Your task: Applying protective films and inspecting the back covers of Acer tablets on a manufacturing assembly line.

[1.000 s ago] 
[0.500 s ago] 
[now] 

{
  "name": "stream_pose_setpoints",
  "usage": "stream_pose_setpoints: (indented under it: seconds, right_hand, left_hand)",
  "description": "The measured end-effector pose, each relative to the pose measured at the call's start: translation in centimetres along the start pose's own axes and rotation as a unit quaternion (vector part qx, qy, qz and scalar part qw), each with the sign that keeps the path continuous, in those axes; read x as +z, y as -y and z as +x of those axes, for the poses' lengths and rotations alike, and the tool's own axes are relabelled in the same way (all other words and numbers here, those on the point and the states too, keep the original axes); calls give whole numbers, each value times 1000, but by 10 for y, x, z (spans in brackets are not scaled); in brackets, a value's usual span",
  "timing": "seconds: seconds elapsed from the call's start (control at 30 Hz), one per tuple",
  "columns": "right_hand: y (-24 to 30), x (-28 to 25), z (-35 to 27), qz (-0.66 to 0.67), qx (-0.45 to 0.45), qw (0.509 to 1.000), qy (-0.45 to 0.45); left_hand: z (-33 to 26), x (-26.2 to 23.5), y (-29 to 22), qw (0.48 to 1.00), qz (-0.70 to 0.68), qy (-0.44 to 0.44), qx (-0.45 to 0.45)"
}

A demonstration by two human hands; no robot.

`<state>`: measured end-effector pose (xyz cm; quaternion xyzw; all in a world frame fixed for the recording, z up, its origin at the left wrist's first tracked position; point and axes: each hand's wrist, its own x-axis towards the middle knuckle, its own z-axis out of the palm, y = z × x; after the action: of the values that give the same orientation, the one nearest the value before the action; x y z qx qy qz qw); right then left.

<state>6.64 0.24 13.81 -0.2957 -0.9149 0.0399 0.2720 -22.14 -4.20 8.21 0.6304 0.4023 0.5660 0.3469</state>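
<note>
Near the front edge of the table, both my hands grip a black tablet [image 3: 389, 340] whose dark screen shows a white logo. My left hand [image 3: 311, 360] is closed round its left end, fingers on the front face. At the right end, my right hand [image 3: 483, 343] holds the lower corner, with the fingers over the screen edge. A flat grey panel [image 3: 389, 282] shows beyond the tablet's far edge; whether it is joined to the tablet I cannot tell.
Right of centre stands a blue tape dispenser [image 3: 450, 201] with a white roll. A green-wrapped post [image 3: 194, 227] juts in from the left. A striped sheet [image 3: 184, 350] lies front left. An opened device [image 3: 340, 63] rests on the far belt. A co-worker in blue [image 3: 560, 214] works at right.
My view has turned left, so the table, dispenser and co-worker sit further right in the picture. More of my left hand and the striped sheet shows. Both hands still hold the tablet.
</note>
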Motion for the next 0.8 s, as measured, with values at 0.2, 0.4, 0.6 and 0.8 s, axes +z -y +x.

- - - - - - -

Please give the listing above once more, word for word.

Your task: Applying protective films and inspecting the back covers of Acer tablets on a manufacturing assembly line.

[1.000 s ago] 
[0.500 s ago] 
[now] 

{
  "name": "stream_pose_setpoints",
  "usage": "stream_pose_setpoints: (indented under it: seconds, right_hand, left_hand)",
  "description": "The measured end-effector pose, each relative to the pose measured at the call's start: translation in centimetres along the start pose's own axes and rotation as a unit quaternion (vector part qx, qy, qz and scalar part qw), each with the sign that keeps the path continuous, in those axes; read x as +z, y as -y and z as +x of those axes, for the poses' lengths and rotations alike, and the tool's own axes are relabelled in the same way (all other words and numbers here, those on the point and the states too, keep the original axes); calls give whole numbers, each value times 1000, but by 10 for y, x, z (spans in brackets are not scaled); in brackets, a value's usual span",
  "timing": "seconds: seconds elapsed from the call's start (control at 30 Hz), one per tuple",
  "columns": "right_hand: y (-24 to 30), x (-28 to 25), z (-35 to 27), qz (-0.66 to 0.67), qx (-0.45 to 0.45), qw (0.509 to 1.000), qy (-0.45 to 0.45); left_hand: z (-33 to 26), x (-26.2 to 23.5), y (-29 to 22), qw (0.48 to 1.00), qz (-0.70 to 0.68), qy (-0.44 to 0.44), qx (-0.45 to 0.45)"
}

A demonstration by two human hands; no robot.

`<state>`: measured end-effector pose (xyz cm; quaternion xyzw; all in a world frame fixed for the recording, z up, its origin at the left wrist's first tracked position; point and axes: each hand's wrist, its own x-axis towards the middle knuckle, its own z-axis out of the palm, y = z × x; after the action: of the values that give the same orientation, the one nearest the value before the action; x y z qx qy qz qw); right then left.

<state>6.64 0.24 13.81 -0.2957 -0.9149 0.0399 0.2720 -22.14 -4.20 8.21 0.6304 0.4023 0.5660 0.3469</state>
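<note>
Near the front edge of the table, both my hands grip a black tablet [image 3: 389, 340] whose dark screen shows a white logo. My left hand [image 3: 311, 360] is closed round its left end, fingers on the front face. At the right end, my right hand [image 3: 483, 343] holds the lower corner, with the fingers over the screen edge. A flat grey panel [image 3: 389, 282] shows beyond the tablet's far edge; whether it is joined to the tablet I cannot tell.
Right of centre stands a blue tape dispenser [image 3: 450, 201] with a white roll. A green-wrapped post [image 3: 194, 227] juts in from the left. A striped sheet [image 3: 184, 350] lies front left. An opened device [image 3: 340, 63] rests on the far belt. A co-worker in blue [image 3: 560, 214] works at right.
My view has turned left, so the table, dispenser and co-worker sit further right in the picture. More of my left hand and the striped sheet shows. Both hands still hold the tablet.
</note>
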Motion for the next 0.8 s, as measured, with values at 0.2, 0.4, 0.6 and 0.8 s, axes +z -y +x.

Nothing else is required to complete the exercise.